What I find interesting about sight and sound being vehicles for art and beauty is that they are both senses that are essentially about perceiving vibrations. The other senses have to do with physical contact - even scent requires that specific molecules come into contact with receptors in the nose, but sight and sound have to do with things that can be truly and completely apart from us. Maybe for that reason, perhaps more so than the other senses, sight and sound are directly related to communion. Or maybe I'm just completely off-base.

Tigtog, re. listening to sounds and not words, I often do that as well, though less so in recent years. I've had some songs memorized without ever thinking about what I was saying as I was singing along; then when I finally do pay attention, sometimes the results can be amusing.

ge said...

a great massager is not doing art of touch?
or a highest-priced courtesan?
--though they may not be in museums nor mass-producible. 10
years ago i was surprised by the last 2 quick public massages i had: maximally-satisfying with zero genital contact...from both sexes --believe me they were artists! i didnt know whether to call the vice squad or send roses!

[the there's the art of -lethal- touch...

julie said...

ge - I was thinking about that earlier, or that some might argue for perfume as the art of scent. Maybe just me, but I don't think they're in the same category. Maybe it's the distinction between the intimate (touch, taste, smell) vs. the universal (sight, sound).

Gagdad Bob said...

Yes, as the senses become increasingly separate and distant from the object of perception, they gain in objectivity.

julie said...

Probably also explains why movies are so successful, but feelies remain a gimmick in sci-fi stories. Also, I know some people keep trying to develop scent systems to go with their movies, but I can't see it catching on for a whole host of reasons.

Northern Bandit said...

Two musical pieces of note I came across recently. Barry Manilow used Chopin's Prelude in C Minor, Opus 28, Number 20 as the basis for his 1975 hit Could It Be Magic.

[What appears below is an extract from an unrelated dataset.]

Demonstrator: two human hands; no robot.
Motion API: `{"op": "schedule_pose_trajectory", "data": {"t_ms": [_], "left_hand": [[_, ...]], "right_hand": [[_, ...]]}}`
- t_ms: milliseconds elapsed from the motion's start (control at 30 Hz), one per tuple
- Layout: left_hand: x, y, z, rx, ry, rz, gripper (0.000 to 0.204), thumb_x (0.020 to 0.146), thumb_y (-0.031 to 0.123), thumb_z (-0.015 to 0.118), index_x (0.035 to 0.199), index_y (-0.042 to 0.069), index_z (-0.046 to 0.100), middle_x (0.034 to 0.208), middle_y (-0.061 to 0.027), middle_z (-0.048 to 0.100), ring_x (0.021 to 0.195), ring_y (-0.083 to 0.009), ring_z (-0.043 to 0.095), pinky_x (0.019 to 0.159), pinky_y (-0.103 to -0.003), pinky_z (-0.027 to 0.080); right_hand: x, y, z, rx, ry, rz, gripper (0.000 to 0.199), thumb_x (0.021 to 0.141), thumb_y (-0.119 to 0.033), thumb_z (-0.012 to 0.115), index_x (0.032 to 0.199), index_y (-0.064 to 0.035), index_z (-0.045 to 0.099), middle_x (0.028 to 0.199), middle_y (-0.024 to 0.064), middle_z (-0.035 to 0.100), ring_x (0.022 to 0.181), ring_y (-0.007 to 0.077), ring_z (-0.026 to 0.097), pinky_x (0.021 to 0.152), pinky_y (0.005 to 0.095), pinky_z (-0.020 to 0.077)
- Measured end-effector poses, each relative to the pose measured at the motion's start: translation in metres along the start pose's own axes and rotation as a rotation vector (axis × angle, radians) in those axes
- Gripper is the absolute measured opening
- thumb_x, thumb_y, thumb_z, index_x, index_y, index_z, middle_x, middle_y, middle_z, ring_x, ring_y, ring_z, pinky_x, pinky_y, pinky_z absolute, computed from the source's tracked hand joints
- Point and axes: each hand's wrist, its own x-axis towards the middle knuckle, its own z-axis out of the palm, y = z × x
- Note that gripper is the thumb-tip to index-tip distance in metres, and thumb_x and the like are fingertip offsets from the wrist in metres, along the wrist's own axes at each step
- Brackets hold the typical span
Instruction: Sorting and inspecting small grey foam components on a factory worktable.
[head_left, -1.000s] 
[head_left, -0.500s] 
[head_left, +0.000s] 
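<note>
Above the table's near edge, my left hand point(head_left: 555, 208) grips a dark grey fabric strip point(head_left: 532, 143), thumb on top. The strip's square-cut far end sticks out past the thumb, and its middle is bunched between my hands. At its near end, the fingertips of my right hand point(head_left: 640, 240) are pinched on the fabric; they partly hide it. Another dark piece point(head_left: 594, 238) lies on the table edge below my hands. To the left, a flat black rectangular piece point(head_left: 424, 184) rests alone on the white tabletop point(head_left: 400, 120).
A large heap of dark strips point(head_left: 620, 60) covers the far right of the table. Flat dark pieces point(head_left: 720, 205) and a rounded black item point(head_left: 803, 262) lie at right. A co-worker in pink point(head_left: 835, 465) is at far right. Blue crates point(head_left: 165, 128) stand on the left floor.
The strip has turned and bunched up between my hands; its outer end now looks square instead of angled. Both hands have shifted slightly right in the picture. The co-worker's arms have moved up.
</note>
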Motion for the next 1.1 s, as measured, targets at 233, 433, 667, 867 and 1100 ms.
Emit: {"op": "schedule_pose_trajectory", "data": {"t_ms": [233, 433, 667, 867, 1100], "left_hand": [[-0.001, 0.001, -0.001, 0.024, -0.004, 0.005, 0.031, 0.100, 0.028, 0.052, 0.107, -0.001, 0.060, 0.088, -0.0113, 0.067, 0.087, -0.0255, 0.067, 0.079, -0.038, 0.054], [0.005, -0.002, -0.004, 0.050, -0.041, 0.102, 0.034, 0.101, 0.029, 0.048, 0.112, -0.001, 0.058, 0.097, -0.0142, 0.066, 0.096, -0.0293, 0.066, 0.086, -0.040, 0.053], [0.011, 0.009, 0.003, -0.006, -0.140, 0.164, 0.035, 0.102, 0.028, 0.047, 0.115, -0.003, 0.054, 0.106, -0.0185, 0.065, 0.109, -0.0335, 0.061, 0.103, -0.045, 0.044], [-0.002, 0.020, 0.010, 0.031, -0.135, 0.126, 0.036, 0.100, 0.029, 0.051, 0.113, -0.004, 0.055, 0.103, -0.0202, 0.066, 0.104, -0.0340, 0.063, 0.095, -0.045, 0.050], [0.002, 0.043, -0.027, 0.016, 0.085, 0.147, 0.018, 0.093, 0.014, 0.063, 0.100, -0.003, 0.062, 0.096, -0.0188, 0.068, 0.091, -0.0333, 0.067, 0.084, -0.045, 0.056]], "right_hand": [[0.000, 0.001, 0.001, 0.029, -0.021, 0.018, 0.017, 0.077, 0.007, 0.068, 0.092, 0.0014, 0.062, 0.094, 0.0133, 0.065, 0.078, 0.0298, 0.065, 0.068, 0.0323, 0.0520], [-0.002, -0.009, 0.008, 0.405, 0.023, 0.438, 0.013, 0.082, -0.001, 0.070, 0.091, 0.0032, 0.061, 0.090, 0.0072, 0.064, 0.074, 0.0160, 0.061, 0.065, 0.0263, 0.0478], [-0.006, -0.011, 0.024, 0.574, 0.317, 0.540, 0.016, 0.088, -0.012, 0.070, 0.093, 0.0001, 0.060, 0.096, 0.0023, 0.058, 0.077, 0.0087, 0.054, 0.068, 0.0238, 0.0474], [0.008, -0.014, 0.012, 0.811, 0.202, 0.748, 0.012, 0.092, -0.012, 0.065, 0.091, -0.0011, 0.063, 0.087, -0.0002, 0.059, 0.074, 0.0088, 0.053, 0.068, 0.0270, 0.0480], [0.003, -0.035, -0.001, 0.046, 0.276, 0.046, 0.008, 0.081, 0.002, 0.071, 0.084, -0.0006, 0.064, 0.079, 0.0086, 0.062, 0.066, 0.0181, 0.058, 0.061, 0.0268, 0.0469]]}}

Dave Brubeck's Blue Rondo A La Turk (which was actually a hit in '59) is arranged in 9/8 time!

Jack said...

I believe that the sense of smell is primarily located in the more primal parts of the brain and perhaps therefor more bound up with survival. Even as subtle and complex as Cooking and Perfumery can be they are still intimately connected to *survival* to qualify as Art.

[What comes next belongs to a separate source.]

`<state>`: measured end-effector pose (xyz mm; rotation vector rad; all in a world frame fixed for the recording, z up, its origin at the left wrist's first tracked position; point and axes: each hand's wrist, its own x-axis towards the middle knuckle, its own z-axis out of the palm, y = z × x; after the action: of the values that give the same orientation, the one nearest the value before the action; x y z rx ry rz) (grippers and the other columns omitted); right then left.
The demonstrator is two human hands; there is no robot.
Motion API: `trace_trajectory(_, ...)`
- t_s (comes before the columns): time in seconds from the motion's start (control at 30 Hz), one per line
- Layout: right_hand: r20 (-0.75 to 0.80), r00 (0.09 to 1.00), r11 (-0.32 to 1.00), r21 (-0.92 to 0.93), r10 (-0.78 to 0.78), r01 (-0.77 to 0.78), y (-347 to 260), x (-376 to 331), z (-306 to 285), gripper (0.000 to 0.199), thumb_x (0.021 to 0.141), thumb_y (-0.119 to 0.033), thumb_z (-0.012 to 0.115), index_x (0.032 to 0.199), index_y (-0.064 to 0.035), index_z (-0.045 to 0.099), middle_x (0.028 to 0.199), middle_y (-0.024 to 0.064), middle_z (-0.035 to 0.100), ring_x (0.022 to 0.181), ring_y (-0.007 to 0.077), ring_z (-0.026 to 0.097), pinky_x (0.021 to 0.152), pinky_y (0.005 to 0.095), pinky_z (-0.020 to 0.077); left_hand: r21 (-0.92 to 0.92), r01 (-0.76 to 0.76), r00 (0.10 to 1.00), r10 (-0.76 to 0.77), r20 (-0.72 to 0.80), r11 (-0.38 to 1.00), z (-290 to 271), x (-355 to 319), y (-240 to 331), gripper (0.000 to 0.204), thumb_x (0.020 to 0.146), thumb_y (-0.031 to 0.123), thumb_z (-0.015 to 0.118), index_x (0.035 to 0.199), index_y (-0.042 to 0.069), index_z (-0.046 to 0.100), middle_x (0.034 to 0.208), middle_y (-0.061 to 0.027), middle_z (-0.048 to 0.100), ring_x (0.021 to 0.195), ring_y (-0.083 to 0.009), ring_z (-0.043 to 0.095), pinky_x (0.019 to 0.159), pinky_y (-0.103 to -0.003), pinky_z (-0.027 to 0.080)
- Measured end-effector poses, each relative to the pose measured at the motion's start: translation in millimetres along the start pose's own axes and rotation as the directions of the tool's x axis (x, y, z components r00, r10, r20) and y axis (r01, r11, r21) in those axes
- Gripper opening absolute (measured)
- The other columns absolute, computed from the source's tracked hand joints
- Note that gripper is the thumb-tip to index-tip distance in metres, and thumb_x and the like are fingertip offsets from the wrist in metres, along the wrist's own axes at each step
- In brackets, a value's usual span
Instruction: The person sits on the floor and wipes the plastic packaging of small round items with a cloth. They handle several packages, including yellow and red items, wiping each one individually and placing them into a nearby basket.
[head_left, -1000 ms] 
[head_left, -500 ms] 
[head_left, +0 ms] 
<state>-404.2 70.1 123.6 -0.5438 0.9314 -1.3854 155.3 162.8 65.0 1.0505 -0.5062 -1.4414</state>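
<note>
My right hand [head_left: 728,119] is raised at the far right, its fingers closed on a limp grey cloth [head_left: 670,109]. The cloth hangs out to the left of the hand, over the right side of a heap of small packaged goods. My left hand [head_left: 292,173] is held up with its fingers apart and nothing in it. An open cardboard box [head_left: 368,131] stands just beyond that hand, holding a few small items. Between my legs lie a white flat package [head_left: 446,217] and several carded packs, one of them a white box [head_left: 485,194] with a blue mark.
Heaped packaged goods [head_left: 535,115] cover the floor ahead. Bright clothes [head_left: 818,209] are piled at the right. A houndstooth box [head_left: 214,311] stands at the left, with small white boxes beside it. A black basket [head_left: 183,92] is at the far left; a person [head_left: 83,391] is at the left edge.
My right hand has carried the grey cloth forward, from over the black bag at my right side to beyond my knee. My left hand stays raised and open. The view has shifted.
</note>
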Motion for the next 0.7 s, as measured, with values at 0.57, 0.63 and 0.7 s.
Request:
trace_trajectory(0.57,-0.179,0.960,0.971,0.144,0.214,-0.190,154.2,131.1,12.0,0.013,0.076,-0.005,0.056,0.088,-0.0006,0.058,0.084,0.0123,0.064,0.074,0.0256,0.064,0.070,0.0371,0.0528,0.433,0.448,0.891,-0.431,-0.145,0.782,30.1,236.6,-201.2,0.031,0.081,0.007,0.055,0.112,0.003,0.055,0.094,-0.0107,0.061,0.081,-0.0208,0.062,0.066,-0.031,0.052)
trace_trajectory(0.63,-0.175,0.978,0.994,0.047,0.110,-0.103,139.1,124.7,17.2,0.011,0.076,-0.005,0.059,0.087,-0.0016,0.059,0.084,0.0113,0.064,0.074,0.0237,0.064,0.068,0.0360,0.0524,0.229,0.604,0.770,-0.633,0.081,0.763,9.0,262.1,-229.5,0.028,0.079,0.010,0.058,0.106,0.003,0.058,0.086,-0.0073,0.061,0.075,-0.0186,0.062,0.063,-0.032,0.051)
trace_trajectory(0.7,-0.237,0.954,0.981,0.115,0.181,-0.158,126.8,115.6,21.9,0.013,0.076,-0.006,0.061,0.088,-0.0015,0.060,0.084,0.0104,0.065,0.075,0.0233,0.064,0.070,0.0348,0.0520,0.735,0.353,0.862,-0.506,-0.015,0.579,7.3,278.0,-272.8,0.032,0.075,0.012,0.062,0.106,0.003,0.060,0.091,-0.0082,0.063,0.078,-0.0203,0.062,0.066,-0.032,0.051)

Though there may be a confusion using the word "Art". I think when we speak of the "Art of Cooking" or the "Art of Massage" we are speaking somewhat analogously i.e. as if it were music etc.

(Of course in my mind ALL things aspire to being that as it may.)

One could speak of the "Art of Plumbing" and be speaking with a certain degree of accuracy in that a great plumber can do a highly skilled job and even have (or must have) an intuitive sense of how it all fits together that is akin to being an artist.

But that doesn't make it "Art" in the sense that music is art.

So then...what is art?

Gagdad Bob said...

Schuon: "Art has a function that is both magical and spiritual: magical, it renders present principles, powers and also things that it attracts by virtue of a “sympathetic magic”; spiritual, it exteriorizes truths and beauties in view of our interiorization, of our return to the “kingdom of God that is within you.” The Principle becomes manifestation so that manifestation might rebecome the Principle, or so that the “I” might return to the Self; or simply, so that the human soul might, through given phenomena, make contact with the heavenly archetypes, and thereby with its own archetype.

"The essential function of sacred art is to transfer
Substance, which is both one and inexhaustible, into the world of accident and to bring the accidental consciousness back to Substance. One could say also that sacred art transposes Being to the world of existence, of action or of becoming, or that it transposes in a certain way the Infinite to the world of the finite, or Essence to the world of forms; it thereby suggests a continuity proceeding from the one to the other, a way starting from appearance or accident and opening onto Substance or its celestial reverberations."

Jack said...



Is that from "Art from the Sacred to the Profane"?? If so, you wouldn't happen to have the page number? I think that I would need to read that one a few more times at least.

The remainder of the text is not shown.